Test program 2
#include
#include
Void Sum4 ()
{
INT j = 0;
For (unsigned i = 1; i <630001;)
{
J = i ;
J = i ;
J = i ;
J = i ;
}
}
Void Sum5 ()
{
INT j = 0;
For (unsigned i = 1; i <630001;)
{
J = i ;
J = i ;
J = i ;
J = i ;
J = i ;
}
}
int main ()
{
INT I, J; TIMER TIMER;
Timer.Start ();
For (i = 0; i <5; i ) SUM4 ();
Cout << "SUM4: << Timer.getTime () << endl;
Timer.Start ();
SUM4 (); SUM4 (); SUM4 (); SUM4 (); SUM4 ();
Cout << "SUM4E:" << Timer.getTime () << endl;
Timer.Start ();
For (i = 0; i <5; i ) SUM5 ();
Cout << "sum5:" << Timer.gettime () << endl;
Timer.Start ();
Sum5 (); Sum5 (); Sum5 (); Sum5 (); SUM5 ();
Cout << "SUM5E:" << Timer.getTime () << endl;
Timer.Start ();
For (i = 0; i <100; i ) SUM4 ();
COUT << "Sum4h:" << Timer.gettime () << endl;
Timer.Start ();
For (i = 0; i <100; i ) SUM5 ();
Cout << "Sum5h:" << Timer.gettime () << endl;
Timer.Start ();
For (i = 0; i <1000; i )
For (j = 0; j <5; j ) SUM4 ();
COUT << "SUM4T: << Timer.gettime () << endl;
Timer.Start ();
For (i = 0; i <1000; i )
{Sum4 (); SUM4 (); SUM4 (); SUM4 (); SUM4 ();
Cout << "Sum4TE:" << Timer.gettime () << endl;
For (i = 0; i <1000; i )
For (j = 0; j <5; j ) SUM5 (); cout << "sum5t: << Timer.gettime () << endl;
Timer.Start ();
For (i = 0; i <1000; i )
{Sum5 (); sum5 (); sum5 (); Sum5 (); Sum5 ();
Cout << "sum5TE:" << Timer.gettime () << endl;
Return 0;
}
Test results 2
Sum4 Sum4E Sum5 Sum5E Sum4H Sum5H Sum4T Sum4TE Sum5T Sum5TE VC6 Release, generates a file size 57,344B, the time unit ms 8.781 8.45918 7.54705 7.54677 174.909 152.656 8672.62 8794.3 16433.9 7633.09 BCC32, generates a file size 140,800B, the time unit ms 8.5874 8.91789 8.61534 7.64287 169.769 180.58 8548.64 8758.32 17586.1 7835.57
This table is a general trend, and more data I will not be listed. This result is quite unexpected, the change is irregular, I have to draw the following conclusion, I hope everyone is discussed:
1. If it is a single layer loop, the short cycle does not need to be expanded, and the performance improvement is not obvious. For BCC32, it is not necessary to expand. Due to the optimization of the compiler, it is not as good as the original. But for the original, the BCC32 is still boosting.

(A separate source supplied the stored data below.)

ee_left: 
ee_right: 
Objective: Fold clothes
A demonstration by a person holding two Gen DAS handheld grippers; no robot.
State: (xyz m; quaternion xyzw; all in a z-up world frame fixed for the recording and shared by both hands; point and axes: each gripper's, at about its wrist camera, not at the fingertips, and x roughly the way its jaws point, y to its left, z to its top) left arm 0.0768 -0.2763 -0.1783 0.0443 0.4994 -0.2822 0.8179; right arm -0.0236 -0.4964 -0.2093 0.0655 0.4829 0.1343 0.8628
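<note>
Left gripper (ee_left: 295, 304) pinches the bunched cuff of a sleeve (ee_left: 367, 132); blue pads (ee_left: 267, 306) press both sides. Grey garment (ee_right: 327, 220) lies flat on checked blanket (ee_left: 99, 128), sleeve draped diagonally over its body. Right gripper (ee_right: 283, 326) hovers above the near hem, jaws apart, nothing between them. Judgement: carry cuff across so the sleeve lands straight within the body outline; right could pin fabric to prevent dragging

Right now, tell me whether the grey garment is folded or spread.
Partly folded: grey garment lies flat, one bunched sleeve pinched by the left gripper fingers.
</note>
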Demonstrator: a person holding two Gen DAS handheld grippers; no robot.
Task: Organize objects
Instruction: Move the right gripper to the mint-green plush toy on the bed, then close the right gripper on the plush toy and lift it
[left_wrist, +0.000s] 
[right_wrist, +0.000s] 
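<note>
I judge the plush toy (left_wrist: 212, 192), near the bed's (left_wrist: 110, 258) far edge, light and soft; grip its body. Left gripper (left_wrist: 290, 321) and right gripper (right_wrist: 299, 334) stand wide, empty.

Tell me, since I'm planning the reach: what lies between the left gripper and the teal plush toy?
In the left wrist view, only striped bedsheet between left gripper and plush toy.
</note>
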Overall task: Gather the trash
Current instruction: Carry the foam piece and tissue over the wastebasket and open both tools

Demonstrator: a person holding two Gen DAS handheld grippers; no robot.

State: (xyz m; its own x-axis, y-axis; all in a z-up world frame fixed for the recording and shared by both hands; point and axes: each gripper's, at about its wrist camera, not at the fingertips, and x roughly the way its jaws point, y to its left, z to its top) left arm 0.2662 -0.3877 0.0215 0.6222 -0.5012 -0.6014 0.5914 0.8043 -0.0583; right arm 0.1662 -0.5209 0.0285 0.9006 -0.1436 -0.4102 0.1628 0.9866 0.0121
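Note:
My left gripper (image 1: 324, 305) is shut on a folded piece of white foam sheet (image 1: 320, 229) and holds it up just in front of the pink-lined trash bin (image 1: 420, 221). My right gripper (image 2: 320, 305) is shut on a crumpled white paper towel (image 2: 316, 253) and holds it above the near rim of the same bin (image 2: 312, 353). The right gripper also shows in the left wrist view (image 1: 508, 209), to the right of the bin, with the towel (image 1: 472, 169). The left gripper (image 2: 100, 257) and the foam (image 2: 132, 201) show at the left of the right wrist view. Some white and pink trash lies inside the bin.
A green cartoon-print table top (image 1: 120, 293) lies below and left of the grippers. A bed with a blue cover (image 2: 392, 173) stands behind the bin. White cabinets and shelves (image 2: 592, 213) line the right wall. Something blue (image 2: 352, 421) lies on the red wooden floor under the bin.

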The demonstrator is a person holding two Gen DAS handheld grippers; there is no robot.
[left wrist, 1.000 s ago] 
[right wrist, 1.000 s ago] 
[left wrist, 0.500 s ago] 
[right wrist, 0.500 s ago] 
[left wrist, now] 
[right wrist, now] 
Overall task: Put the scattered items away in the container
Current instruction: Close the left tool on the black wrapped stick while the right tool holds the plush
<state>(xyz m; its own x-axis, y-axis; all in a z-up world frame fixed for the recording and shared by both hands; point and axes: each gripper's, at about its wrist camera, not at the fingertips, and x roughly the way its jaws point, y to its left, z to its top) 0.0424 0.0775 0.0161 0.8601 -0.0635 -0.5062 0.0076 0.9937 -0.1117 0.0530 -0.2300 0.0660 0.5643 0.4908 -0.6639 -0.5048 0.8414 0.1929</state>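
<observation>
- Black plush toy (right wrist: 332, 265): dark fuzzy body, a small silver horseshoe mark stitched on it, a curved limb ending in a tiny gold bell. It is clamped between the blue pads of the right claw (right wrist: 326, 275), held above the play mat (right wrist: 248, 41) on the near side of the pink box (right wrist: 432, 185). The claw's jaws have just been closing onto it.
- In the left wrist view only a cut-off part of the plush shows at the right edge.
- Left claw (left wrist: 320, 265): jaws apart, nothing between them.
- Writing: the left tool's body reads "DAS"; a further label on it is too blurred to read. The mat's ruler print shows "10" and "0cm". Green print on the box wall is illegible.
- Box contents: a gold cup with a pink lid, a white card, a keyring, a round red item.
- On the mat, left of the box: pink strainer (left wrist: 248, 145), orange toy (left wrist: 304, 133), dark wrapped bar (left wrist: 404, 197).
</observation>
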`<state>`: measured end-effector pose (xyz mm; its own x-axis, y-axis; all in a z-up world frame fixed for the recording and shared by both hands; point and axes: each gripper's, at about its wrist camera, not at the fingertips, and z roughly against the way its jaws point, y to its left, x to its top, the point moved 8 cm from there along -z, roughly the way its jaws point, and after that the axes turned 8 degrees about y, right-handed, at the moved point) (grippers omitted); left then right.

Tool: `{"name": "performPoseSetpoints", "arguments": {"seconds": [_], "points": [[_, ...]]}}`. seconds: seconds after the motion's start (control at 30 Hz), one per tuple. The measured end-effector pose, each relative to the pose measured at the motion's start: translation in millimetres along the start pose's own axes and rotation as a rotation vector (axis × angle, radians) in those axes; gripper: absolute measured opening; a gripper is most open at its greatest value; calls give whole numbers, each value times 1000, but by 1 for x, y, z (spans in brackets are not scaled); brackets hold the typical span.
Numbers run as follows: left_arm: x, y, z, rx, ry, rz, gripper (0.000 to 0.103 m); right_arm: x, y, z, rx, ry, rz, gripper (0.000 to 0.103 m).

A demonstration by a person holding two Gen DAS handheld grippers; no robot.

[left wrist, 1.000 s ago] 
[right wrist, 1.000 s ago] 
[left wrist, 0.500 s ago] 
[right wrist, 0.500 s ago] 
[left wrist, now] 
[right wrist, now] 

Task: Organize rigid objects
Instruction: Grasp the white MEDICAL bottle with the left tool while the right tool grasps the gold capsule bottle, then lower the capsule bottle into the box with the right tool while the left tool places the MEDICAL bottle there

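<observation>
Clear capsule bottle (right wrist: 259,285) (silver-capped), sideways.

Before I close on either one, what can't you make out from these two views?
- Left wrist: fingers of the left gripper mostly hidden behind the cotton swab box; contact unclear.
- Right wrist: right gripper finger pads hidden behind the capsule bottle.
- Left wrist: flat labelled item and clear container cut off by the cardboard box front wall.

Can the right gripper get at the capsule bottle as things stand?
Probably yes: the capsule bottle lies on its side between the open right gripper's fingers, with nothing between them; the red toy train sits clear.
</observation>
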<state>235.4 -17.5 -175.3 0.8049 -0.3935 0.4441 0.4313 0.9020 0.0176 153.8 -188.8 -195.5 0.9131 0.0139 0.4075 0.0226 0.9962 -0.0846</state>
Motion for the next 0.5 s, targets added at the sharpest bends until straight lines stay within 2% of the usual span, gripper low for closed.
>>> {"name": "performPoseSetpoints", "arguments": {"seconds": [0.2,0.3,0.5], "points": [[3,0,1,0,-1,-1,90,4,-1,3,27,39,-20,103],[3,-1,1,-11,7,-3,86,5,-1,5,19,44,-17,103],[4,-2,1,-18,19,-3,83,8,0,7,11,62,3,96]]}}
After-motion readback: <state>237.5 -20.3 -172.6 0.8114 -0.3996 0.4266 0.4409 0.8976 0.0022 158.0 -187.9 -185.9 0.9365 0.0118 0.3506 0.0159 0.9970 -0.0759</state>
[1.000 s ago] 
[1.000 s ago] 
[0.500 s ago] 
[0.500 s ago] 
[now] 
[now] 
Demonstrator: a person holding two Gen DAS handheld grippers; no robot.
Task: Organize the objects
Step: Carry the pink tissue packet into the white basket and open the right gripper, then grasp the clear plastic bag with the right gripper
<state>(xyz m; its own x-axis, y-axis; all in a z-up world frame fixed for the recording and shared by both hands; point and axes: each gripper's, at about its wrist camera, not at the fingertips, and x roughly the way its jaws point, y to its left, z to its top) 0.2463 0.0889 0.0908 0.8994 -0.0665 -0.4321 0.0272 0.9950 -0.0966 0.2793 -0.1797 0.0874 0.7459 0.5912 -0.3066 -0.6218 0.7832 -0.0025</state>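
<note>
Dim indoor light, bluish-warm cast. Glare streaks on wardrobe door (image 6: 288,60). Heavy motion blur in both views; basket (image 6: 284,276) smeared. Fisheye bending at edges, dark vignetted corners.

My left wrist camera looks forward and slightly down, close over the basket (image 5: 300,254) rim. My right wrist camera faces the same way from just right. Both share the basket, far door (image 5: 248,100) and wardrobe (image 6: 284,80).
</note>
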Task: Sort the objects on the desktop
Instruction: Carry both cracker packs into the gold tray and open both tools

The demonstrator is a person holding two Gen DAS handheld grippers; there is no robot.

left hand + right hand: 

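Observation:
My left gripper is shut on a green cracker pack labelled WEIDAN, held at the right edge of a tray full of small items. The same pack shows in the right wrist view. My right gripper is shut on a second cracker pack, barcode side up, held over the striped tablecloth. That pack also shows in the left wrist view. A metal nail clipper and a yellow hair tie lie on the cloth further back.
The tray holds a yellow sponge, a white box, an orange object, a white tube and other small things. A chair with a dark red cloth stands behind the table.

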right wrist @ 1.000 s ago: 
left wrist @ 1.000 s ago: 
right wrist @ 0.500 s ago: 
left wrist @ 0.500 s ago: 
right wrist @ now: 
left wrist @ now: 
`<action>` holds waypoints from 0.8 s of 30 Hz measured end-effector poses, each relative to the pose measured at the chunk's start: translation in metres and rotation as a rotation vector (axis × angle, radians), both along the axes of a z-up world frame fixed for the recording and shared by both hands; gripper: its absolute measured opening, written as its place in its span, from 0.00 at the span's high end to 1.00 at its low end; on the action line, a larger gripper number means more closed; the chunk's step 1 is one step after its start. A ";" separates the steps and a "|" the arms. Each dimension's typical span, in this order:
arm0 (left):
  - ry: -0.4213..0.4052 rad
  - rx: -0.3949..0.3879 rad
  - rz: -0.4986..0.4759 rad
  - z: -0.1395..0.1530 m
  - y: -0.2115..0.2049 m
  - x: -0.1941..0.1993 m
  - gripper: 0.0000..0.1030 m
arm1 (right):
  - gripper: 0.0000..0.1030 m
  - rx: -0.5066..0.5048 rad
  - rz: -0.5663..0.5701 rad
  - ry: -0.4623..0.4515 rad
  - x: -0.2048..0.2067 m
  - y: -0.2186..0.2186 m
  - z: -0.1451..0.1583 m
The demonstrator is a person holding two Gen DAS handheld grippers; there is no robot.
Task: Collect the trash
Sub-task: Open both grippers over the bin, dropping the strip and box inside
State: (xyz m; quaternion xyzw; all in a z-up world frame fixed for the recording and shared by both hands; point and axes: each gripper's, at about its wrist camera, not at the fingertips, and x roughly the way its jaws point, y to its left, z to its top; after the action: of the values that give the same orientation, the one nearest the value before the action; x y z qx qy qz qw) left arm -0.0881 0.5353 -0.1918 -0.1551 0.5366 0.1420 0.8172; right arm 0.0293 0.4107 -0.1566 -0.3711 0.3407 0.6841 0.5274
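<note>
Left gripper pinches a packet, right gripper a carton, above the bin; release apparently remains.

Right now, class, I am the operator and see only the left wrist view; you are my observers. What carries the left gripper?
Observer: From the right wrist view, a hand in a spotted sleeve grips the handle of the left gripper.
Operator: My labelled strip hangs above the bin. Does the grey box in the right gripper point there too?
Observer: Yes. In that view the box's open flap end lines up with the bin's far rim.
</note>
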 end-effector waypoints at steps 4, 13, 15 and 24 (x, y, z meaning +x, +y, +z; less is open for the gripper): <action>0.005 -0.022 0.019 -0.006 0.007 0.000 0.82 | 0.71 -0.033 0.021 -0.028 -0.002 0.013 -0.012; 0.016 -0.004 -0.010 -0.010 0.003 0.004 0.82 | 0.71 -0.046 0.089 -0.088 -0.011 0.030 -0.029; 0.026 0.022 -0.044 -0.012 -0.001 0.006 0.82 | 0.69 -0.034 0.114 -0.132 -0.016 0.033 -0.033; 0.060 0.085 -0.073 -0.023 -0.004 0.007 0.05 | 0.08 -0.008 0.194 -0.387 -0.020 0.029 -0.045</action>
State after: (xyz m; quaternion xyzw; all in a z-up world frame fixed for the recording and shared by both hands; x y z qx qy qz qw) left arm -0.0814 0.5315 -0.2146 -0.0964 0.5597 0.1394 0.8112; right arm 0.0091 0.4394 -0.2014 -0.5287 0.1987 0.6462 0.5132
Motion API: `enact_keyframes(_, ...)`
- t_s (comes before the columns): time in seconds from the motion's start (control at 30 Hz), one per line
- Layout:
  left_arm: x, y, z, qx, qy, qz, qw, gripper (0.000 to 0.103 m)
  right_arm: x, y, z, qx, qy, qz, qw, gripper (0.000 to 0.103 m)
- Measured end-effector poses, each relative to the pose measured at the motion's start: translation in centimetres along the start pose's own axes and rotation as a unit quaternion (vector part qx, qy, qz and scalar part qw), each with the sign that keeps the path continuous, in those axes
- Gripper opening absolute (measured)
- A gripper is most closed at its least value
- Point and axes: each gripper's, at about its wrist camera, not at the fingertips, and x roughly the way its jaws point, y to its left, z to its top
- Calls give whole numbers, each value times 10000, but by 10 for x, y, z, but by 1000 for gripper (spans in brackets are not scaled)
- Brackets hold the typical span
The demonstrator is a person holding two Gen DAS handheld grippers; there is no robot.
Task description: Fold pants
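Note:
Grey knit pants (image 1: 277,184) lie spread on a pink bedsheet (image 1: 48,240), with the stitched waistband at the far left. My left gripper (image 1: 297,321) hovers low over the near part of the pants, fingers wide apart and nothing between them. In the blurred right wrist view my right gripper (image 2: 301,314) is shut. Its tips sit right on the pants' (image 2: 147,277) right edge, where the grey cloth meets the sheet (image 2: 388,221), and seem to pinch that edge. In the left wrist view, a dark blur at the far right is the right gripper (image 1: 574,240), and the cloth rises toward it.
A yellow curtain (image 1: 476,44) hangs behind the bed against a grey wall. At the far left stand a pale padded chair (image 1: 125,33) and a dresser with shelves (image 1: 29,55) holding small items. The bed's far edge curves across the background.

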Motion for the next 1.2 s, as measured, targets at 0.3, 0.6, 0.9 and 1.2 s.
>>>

2. For unfained single-layer short cycles, the performance performance in VC6 and cycles is consistent, BCC32 has been reversed due to optimization.
3. For a short cycle of multi-layer cycles, if the performance of the original function is not very good, the effect of the expansion is not obvious, and it is reversed. The most strange thing is the best performance SUM5. If it is not expanded, the performance is as bad, and it is the best performance after the start, and it is more than double. It is really a strange thing.
In summary, for the original performance, short cycling can improve performance; if you have no confidence in your code, you should not be expanded, sometimes it will be counterproductive.